### ACTIVITY
The whole listing below must be printed again exactly, images excluded.

※ ※ ※

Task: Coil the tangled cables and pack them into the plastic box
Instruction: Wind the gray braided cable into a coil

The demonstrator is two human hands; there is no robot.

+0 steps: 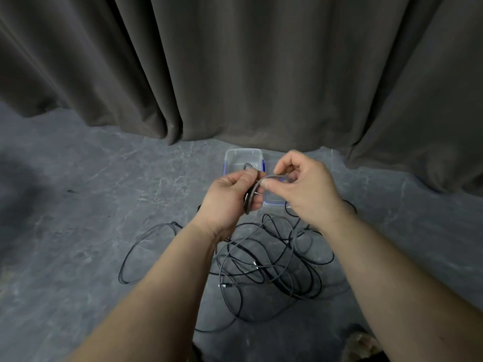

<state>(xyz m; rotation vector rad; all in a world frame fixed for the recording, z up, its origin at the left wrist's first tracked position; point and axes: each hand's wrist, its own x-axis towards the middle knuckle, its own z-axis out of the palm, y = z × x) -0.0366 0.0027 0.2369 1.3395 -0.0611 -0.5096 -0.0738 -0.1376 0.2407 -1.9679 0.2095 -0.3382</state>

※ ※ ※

### RESPONSE BELOW
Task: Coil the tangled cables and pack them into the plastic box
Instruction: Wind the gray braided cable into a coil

The demonstrator is two human hands; there is no robot.

+0 steps: 

<state>(xyz m; rotation vector rad; all in a world frame fixed for the recording, z up, its origin at the left wrist's first tracked position; point and axes: each hand's wrist, its own x-axis towards the middle knuckle, its own z-axis out of the palm, y = z × x) -0.0366 0.0027 0.2369 1.3395 -0.0611 -0.5096 -0.0738 -0.1376 0.2407 -1.9679 0.2095 -0.3382</state>

The output requires nothing else.